In the second quarter of Monday's 23-17 loss, the Jets used their wildcat package and ran with Bilal Powell. Slauson attempts to block Cushing but runs by him, and later takes him off his feet with a cut block as Cushing tries to pursue the ball.
Slauson said he has been told by his coaches that it was a clean block and said he would be surprised if the league decided to fine him for it. The league can still penalize Slauson although no flag was thrown.
"I wasn't trying to hurt him obviously," Slauson said. "I must have just caught him by surprise. Unfortunately things like that happen."

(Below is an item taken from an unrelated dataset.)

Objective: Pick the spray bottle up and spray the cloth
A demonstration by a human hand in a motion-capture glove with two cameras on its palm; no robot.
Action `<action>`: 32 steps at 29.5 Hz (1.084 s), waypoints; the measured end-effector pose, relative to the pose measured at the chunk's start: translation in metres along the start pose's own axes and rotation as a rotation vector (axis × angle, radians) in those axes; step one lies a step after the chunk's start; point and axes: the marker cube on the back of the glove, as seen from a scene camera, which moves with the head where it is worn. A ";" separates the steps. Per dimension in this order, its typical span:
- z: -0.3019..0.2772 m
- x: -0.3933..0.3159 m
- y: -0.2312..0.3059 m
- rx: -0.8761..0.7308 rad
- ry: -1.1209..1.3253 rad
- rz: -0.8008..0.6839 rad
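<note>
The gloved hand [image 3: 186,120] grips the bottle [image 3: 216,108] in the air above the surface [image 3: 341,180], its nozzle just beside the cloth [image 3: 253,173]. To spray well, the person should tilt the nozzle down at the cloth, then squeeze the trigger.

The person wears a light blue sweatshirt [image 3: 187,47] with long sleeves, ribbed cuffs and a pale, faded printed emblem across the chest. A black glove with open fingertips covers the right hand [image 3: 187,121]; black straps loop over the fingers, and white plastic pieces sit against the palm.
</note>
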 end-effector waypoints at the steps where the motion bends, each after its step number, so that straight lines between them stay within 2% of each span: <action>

Jets Head coach Rex Ryan also said it was a legal block and added that his team doesn't cut very often. He explained that some teams, like Houston, use cut blocks on lots of their runs and it's a technique that is taught. He expressed sympathy for Cushing, as well as the NFL.
"With us, clearly, it was a thing that was unintentional and I feel terrible for Brian and for the league," Ryan said. "The league loses when you lose a player like that."
After Cushing's injury, discussion arose about the block as well as measures put in place to defend defensive players. Ryan commended the league for improvements it has made in that regard, such as eliminating high-low blocks on defensive linemen.
Packers linebacker Clay Matthews tweeted about the NFL having a double standard when it comes to protecting defensive lineman on below the waist blocks, and said the league needs to do a better job protecting players on both sides of the ball. Cushing's father, Brian, echoed similar sentiments to USA Today.
Slauson said he hadn't heard about the backlash with regards to his play, but didn't speak on it.
He said: "I have no reaction to it."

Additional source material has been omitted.